Корреспондент поклонился и толково, коротко рассказал, что инструкцию по непотопляемости получает каждый корабль при выходе с верфи. В ней записывают, как надо поступать судоводителю, чтобы его корабль не перевернулся, получив пробоину в корпусе. При точном соблюдении инструкции «Леонардо да Винчи» не перевернулся бы после столкновения. Например, капитан должен был заполнять морской водой цистерны, освобождающиеся от жидкого топлива. Полные цистерны левого борта уравновесили бы ту воду, которая хлынула в протараненные отсеки правого борта. А на «Леонардо» цистерны обоих бортов были пусты, и неповрежденный левый борт начал задираться, как поплавок, когда через пробоину заполнились цистерны и каюты правого борта.
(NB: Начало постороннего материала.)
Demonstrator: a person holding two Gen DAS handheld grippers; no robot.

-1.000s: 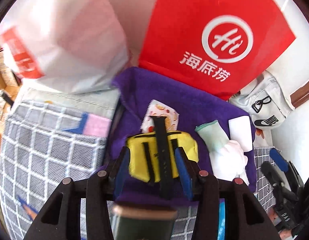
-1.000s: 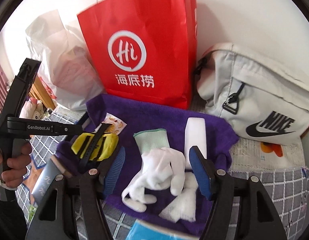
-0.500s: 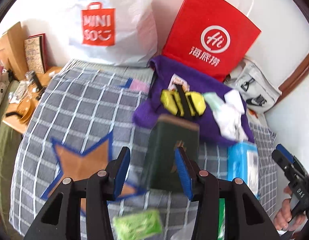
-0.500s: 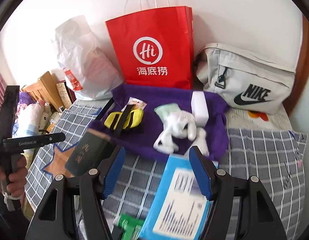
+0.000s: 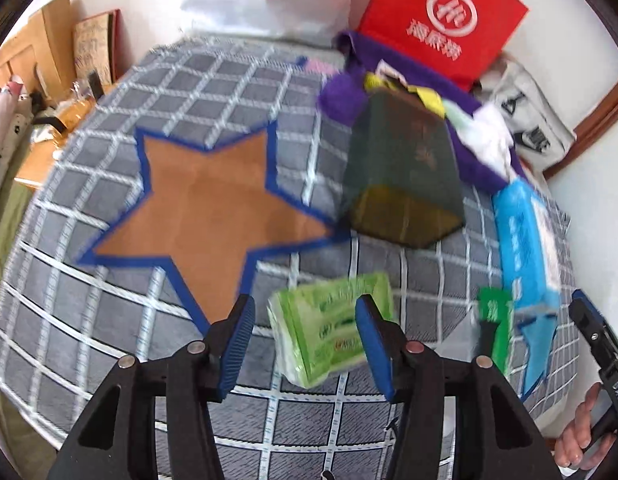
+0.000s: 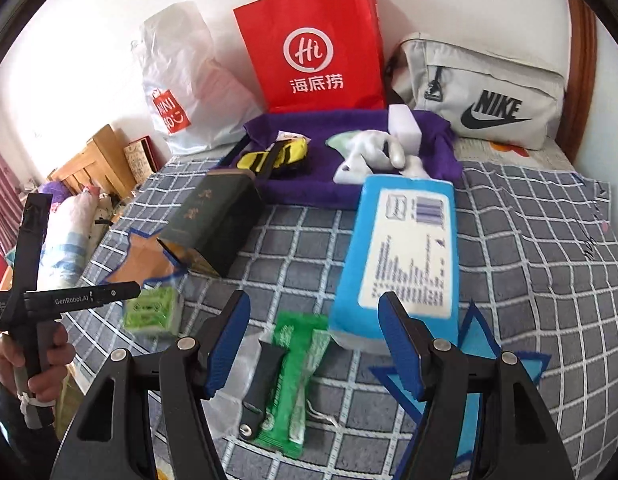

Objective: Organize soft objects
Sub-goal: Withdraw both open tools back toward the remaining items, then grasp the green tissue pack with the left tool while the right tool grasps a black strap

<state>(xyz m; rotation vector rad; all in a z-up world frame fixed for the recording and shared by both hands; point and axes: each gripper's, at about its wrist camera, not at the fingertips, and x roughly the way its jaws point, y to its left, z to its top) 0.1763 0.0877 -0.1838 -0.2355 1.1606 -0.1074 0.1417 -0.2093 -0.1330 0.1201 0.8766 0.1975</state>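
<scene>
Two grippers are now pulled back from the purple towel [image 6: 349,188] at my twelve o'clock. My left gripper [image 5: 305,344], whose jaws have just been widening, is open and empty above the green tissue pack [image 5: 329,332]; my right gripper [image 6: 315,344] is open, empty, with the blue pack [image 6: 405,252] at one o'clock. I judge the next pick comes from this bed [image 6: 529,260].

Grey checked bedcover [image 6: 529,240] (orange star [image 5: 213,204]), purple towel [image 6: 349,152].
</scene>
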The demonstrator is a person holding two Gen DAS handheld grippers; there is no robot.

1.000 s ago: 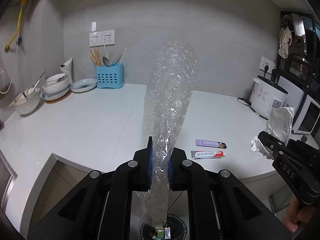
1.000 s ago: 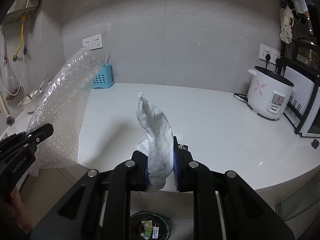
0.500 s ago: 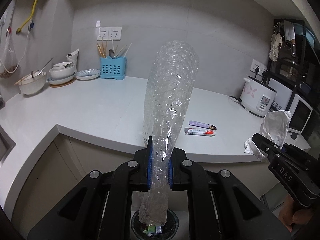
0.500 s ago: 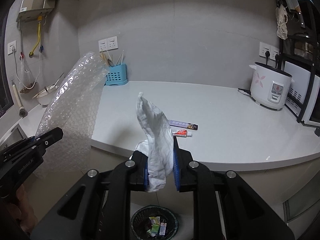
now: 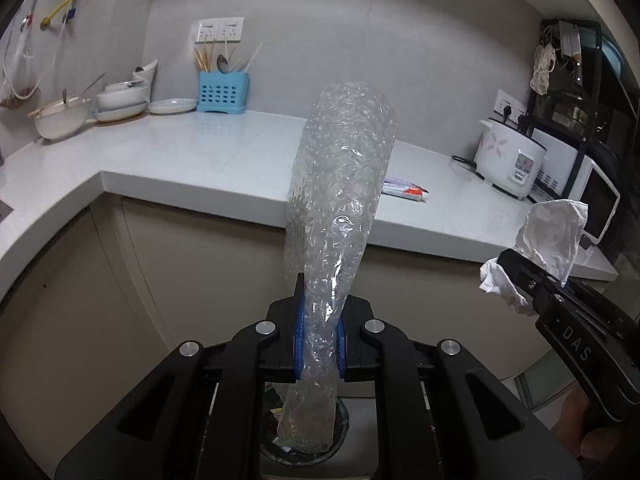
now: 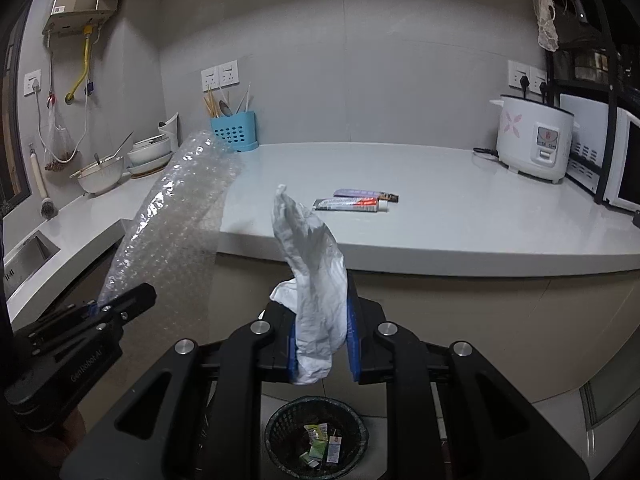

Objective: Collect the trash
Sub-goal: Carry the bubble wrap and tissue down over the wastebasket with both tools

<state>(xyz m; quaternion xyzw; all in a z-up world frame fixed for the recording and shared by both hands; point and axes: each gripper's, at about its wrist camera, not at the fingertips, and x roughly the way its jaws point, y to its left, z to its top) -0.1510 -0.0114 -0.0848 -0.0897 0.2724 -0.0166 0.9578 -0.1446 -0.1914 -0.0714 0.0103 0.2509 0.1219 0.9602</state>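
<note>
My left gripper [image 5: 319, 340] is shut on a roll of clear bubble wrap [image 5: 340, 200]; it stands upright between the pads, and its lower end hangs over a black mesh trash bin [image 5: 344, 420] on the floor. My right gripper [image 6: 322, 344] is shut on a crumpled white paper [image 6: 312, 264] above the same bin [image 6: 318, 436], which holds small wrappers. The right gripper shows in the left wrist view [image 5: 532, 280] with the paper [image 5: 552, 236]. The left gripper [image 6: 120, 304] and bubble wrap [image 6: 180, 224] show at left in the right wrist view.
A white L-shaped counter [image 6: 460, 216] carries a toothpaste tube [image 6: 352, 204] and a purple packet [image 6: 366, 193], a rice cooker [image 6: 534, 136], a blue utensil holder [image 6: 234, 128], and bowls [image 6: 100, 172]. Cabinet fronts [image 5: 160, 272] stand below it. A microwave [image 5: 580, 188] sits at the far right.
Both grippers have drawn back from the counter and dropped lower with their loads. The counter edge now lies farther ahead and the bin shows more fully below.
</note>
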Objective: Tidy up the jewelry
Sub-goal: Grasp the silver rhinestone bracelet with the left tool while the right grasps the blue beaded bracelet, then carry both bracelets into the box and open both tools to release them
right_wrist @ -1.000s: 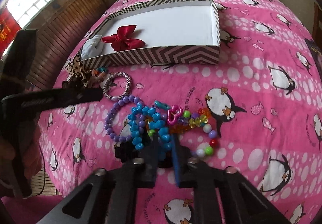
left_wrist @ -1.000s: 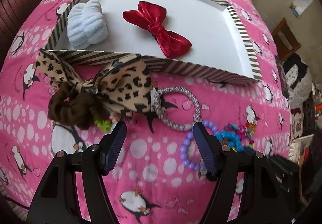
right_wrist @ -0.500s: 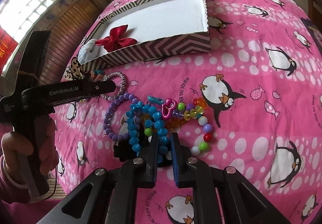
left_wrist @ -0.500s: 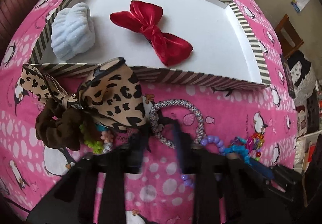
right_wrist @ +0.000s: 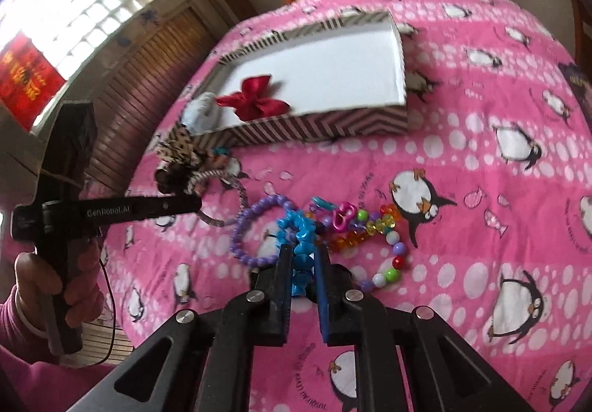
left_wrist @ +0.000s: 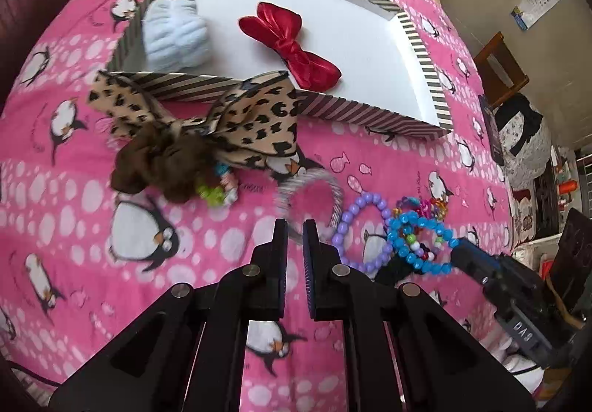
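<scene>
Our left gripper is clamped on the braided silver hair tie, lifting it off the pink blanket. Our right gripper pinches the blue bead bracelet, near the striped box holding a red bow.

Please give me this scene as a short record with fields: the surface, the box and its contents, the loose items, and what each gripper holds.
surface: pink penguin blanket
box: striped box, open, white inside
in box: red bow, pale blue scrunchie
beside box, near wall: leopard bow, brown scrunchie
loose on blanket: purple bracelet, multicolour beads
left gripper: jaws have just closed on the silver band
right gripper: shut on the blue bracelet
</scene>
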`<state>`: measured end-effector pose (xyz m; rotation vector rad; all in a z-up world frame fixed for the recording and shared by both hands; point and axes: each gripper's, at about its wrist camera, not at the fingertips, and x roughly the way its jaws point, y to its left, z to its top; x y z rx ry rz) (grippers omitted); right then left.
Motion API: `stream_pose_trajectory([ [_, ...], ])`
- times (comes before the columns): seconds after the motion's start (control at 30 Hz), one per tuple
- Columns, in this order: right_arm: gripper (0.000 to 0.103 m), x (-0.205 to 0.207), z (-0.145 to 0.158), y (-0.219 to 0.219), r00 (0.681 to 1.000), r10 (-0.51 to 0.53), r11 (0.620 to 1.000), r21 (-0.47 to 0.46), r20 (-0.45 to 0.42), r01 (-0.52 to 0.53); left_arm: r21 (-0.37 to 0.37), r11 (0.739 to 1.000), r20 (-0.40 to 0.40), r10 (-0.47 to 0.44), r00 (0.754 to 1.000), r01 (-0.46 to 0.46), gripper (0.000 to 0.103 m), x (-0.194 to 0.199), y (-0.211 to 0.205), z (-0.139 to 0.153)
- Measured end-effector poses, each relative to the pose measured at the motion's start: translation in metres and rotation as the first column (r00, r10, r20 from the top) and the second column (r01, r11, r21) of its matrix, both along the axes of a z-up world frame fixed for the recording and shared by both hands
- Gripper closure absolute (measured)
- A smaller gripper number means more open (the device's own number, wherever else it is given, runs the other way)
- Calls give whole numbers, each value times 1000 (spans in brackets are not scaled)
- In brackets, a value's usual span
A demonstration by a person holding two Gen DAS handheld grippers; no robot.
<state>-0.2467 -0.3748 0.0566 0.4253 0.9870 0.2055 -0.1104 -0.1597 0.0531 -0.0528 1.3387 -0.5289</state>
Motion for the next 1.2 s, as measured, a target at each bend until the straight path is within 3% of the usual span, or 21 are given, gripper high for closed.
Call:
stream_pose_trajectory([
  [0.27, 92, -8, 37, -6, 997, 6, 1000, 8, 77, -7, -1, 1000, 71, 2, 997, -2, 96, -9, 5, 28],
  [0.4, 92, -10, 48, -9, 995, 0, 1000, 10, 102, -1, 32, 999, 16, 33, 999, -33, 95, -4, 3, 12],
  [0.53, 92, -11, 49, -9, 995, -2, 1000, 14, 98, 1, 96, 992, 0, 86, 996, -86, 81, 3, -4, -14],
  [0.63, 92, -16, 48, -7, 996, 5, 1000, 10, 92, -6, 111, 988, 13, 109, 994, -110, 61, 10, -10, -28],
  [0.77, 92, -21, 47, -6, 996, 0, 1000, 14, 85, -1, 132, 986, 80, 94, 992, -104, 56, 10, -22, -33],
  [0.8, 92, -21, 48, -6, 996, -1, 1000, 15, 86, -1, 154, 985, 91, 67, 994, -80, 58, 8, -27, -34],
  [0.83, 92, -22, 49, -6, 996, -2, 1000, 14, 87, 1, 161, 985, 103, 50, 993, -66, 83, 6, -29, -34],
  [0.87, 92, -23, 49, -6, 996, -4, 1000, 14, 90, 3, 151, 987, 98, 37, 994, -51, 97, 5, -29, -35],
  [1.03, 92, -24, 55, -9, 994, -14, 1000, 20, 107, 12, 38, 999, -4, 34, 999, -34, 98, 1, -9, -29],
  [1.2, 92, -20, 63, -7, 992, 1, 1000, 22, 128, -4, -2, 1000, 14, 25, 1000, -25, 98, -8, 6, 2],
])
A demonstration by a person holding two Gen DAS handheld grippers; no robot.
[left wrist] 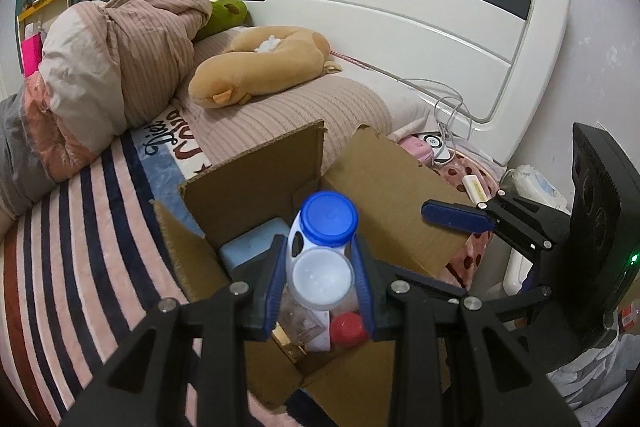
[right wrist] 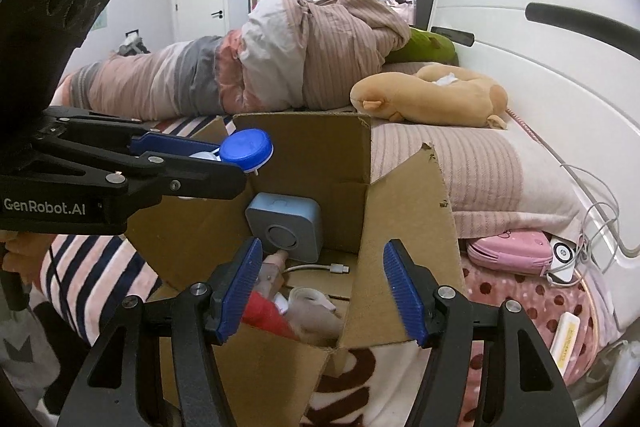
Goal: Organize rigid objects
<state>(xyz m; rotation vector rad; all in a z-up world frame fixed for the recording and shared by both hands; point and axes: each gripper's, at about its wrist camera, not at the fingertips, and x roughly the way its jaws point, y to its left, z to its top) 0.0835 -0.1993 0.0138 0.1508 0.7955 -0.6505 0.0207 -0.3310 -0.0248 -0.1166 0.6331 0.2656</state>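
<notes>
My left gripper is shut on a white bottle with a blue cap and holds it over an open cardboard box on the bed. The bottle and the left gripper also show in the right wrist view, above the box. Inside the box lie a pale blue square device, a red-capped item, a white cable and a roll of tape. My right gripper is open and empty at the box's near right flap.
The box stands on a striped blanket. Behind it are a bundled duvet, a tan plush toy and a white headboard. A pink case, a charger with cables and a small cream box lie to the right.
</notes>
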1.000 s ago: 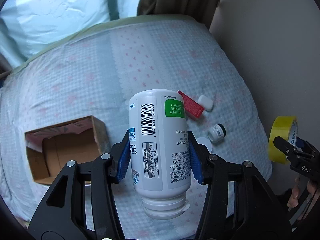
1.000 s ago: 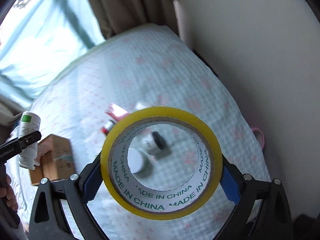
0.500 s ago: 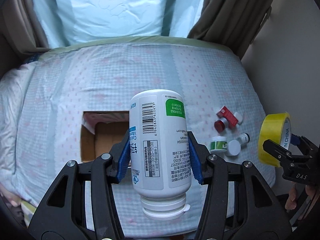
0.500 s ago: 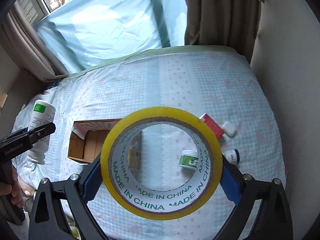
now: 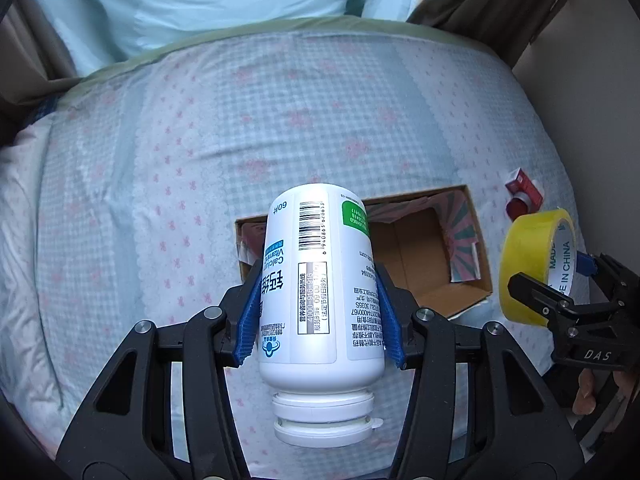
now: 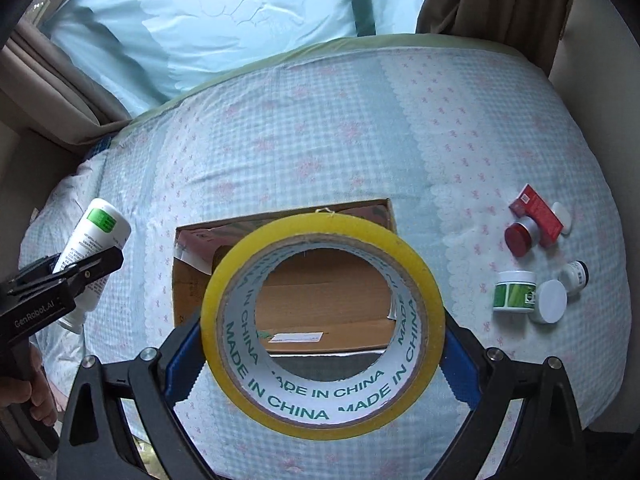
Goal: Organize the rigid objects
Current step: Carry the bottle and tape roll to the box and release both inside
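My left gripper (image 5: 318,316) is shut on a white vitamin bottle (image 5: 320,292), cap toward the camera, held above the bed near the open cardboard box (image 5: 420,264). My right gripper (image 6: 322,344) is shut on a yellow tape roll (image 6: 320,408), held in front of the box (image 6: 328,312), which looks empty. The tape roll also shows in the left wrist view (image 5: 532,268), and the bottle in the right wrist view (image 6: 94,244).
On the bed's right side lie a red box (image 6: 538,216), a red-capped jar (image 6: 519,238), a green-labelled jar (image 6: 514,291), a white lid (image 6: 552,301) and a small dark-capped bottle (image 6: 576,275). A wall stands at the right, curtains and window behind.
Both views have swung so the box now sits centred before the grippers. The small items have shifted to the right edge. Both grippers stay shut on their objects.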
Это продолжалось мучительно долго, целых девять часов, но спасти корабль было невозможно…
– Да, неслыханная халатность! – подхватил адмирал. – Классика беспечности, месье! Но я продолжаю – тысяча извинений… Через три часа после столкновения «Иль де Франс» примчался сюда. О, как мы шли! Полным ходом, в тумане, корабль рассекал волны – тифон[6]6
Тифон – сигнальный звуковой прибор на кораблях, включаемый при тумане. Название его происходит от Тифона – стоглавого чудовища древнегреческой мифологии.
[Закрыть] ревел, как все штормы у мыса Горн, палубы были залиты светом, команду охватило воодушевление. Мы легли в дрейф почти вплотную к гибнувшему кораблю. Там закричали, заплакали! Они были спасены. Мы спустили свои шлюпки, и вся посуда с других кораблей тоже устремилась к нам, мы стояли ближе всех. Значительно ближе, чем сейчас стоит «Марианна»… Месье, в ту ночь, глядя в бинокль на плачущих, растерянных людей, я дивился беспечности итальянцев. Порядка не было, посадка на шлюпки была хаотической, члены команды оставляли корабль раньше пассажиров… Позор! А затем, на суде, я уже не удивился, когда узнал, что пассажирам не роздали их деньги и драгоценности. На «Леонардо» шли богатые люди, они сдавали ценности помощнику капитана – для хранения в его сейфе. «Италиен Лайн» выплатила пассажирам пять миллионов долларов – таков был приговор морского суда. Столько хранилось в сейфе. Представьте себе, помощник за девять часов не успел взять из сейфа ценности, и они пошли на дно вместе с кораблем! Его каюта находилась в носовой надстройке, по левому борту. Сегодня телевизор показал мне иллюминаторы его каюты! Я не побоюсь заявить перед всем миром: для нас, морских исследователей, жалеют денег. Бомбы – да, исследования моря – зачем? «Господа, вы стоите нам так дорого!..» Я подумал: «На дне моря лежат и ждут пять миллионов». Я решил воспользоваться морским правом. То, что наш батискаф поднимет со дна, будет принадлежать нам, исследователям. Пять миллионов долларов позволят нам работать. У нас есть замыслы, месье, широкие замыслы! Завтра мы попробуем поднять этот сейф и заглянуть в него, да, завтра…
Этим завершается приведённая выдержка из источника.